▶ **WHAT THE TASK REQUIRES**:
Within the material below, how many lines carry the word "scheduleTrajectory"? Answer with a single number.

--- START ---

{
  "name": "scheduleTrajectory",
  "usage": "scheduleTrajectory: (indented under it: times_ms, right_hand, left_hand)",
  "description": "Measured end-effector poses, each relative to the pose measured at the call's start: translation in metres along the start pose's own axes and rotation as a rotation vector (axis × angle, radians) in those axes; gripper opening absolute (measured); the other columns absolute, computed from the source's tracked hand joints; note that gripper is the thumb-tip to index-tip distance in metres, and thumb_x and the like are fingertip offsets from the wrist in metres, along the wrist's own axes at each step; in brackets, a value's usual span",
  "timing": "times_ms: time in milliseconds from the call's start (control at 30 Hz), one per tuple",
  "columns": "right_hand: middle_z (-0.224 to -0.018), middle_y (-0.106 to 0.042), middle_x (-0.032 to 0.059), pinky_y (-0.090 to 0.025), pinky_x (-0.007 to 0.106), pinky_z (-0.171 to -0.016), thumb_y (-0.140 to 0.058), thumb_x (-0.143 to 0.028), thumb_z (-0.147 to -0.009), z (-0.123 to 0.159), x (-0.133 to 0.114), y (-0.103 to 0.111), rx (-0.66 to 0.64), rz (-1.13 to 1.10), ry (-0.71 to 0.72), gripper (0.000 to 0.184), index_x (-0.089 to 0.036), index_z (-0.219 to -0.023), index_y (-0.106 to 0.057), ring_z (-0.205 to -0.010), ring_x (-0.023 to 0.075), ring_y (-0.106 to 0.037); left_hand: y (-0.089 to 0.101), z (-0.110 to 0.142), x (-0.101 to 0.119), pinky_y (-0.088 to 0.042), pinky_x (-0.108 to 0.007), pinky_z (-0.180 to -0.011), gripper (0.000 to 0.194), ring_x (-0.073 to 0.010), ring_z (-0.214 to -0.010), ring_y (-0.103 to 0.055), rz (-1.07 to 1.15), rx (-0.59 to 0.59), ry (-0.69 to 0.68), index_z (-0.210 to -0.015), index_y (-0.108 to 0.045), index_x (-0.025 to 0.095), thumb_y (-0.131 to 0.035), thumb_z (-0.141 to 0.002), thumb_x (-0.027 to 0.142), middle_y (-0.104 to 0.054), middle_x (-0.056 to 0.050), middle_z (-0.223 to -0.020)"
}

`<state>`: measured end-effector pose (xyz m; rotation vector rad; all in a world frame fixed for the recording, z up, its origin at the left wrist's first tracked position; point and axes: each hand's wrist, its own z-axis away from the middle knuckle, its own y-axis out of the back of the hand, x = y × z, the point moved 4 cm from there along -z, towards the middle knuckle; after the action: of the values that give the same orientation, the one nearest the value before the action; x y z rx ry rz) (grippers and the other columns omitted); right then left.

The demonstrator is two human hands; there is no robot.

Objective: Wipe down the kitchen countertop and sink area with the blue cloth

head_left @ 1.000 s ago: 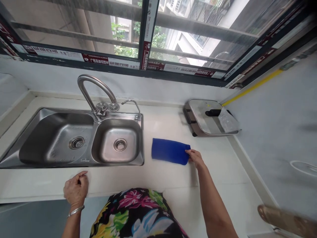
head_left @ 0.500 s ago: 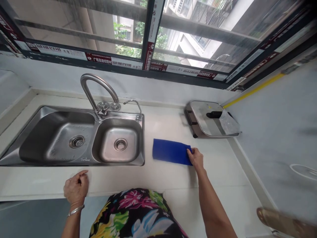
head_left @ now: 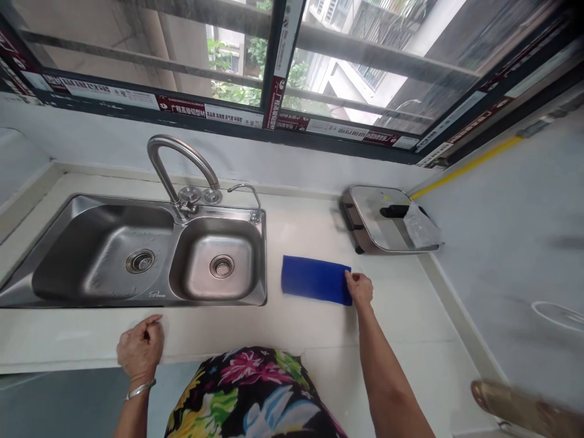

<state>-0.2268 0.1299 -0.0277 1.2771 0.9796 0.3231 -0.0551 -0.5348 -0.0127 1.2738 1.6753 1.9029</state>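
Observation:
A folded blue cloth [head_left: 314, 280] lies flat on the pale countertop, right of the sink. At its right edge is my right hand [head_left: 360, 287], with thumb and fingers closed on the cloth's border. My left hand [head_left: 140, 347] rests in a loose fist at the counter's front edge, below the sink, and nothing shows in it. A silver bangle [head_left: 140, 389] circles the left wrist. The double-bowl steel sink [head_left: 219, 301] lies between the left hand and the window wall.
A curved steel faucet [head_left: 182, 146] and a thin small spout [head_left: 246, 190] rise behind the bowls. In the back right corner stands a rectangular electric pan [head_left: 371, 213] with a glass lid and a clear plastic bag [head_left: 422, 225] on it. A brown object [head_left: 515, 401] sits at lower right.
The cloth's right edge, bunched at its upper corner before, now lies straighter. My right hand has shifted very slightly left. The left hand stays in place.

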Motion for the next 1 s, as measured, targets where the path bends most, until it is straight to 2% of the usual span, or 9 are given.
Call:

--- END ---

▶ **TASK ANSWER**:
2